Девушка невыразительно взглянула на него, вопросительно обернулась к парню. Тот смотрел на нее напряженно.
— Я… — она замялась, — я бы сегодня не хотела петь, здесь не очень хорошее место…
Ее голос потонул в криках и возгласах:
— Давай, давай! Спой нам, крошка!
— Спой, хватит уже играть, надоело!
— Спой, подруга, ведь тебя только слушать и можно! Что с тобой еще сделаешь, га-га-га!
Музыкант заиграл. Он начал так тихо, нежно — зазвенели струны, зажурчала музыка, потекла мелодия. Потом запела девушка. Ее голос на удивление был низкий, глубокий, мощный. Никто не ожидал от нее такого. Ну, промурлычет сейчас что-нибудь себе под нос тонким девичьим голоском, и все забудут это недоумение — вряд ли можно одновременно потрясающе играть и петь. Не тут то было! «Зал» замер. Она тянула слова, играла голосом, да вот незадача — хоть и пела она отчетливо и вроде бы на знакомом языке, никто не мог понять, о чем она поет. Слышно было каждое слово, но сложить слова в фразы, а фразы в отдельные смысловые куски никто не мог! Уже через мгновение из головы вылетало все, что было только что услышано!
Музыкант сменил технику игры — она стала более жесткая, а девушка постепенно перешла на надрывный хриплый крик. Посетители сидели не шевелясь, трактирщик застыл с открытым ртом, пьянь протрезвела.

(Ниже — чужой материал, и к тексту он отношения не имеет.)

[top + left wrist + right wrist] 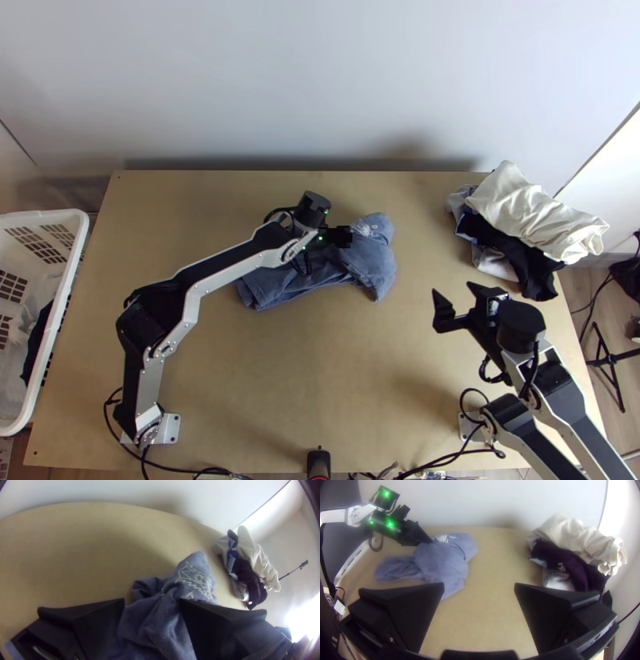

Песня плескалась через край, взрывалась, рвала души, извивалась, металась, горела бешеным огнем. Девушка кидала свой голос из низкого регистра в высокий, из крика в шепот, и гнала, гнала… За руками юноши уже невозможно было уследить — он вошел в такой неподдающийся разуму ритм, что, от их мелькания чесались глаза.
Люди сидели не шевелясь, боясь одним неловким движением — морганием, либо чересчур громким вздохом — испортить песню. Они и вправду были будто заколдованы: задержав дыхание, какой-то магией приостановив биения сердец, требующих немедленного движения, не шевелясь, не сглатывая слюну, — они пылали в застывшем экстазе, который вот-вот должен разразиться небывалой, ненормальной, убийственной бурей.
И вдруг песня прекратилась. Так неожиданно и так логично.
Общий вздох разочарования и восхищения? Оглушающие аплодисменты и восторженные вопли? Да как бы не так! Все попадали замертво, потому что ни одно сердце не выдержало окончания песни. Сказать, по совести — когда они ее только начали слушать, они были уже не жильцы. Потому что познав эту колдовскую песню (думаю, в загашнике у девчонки она была не одна), дальше жить — без нее — они бы уже не смогли.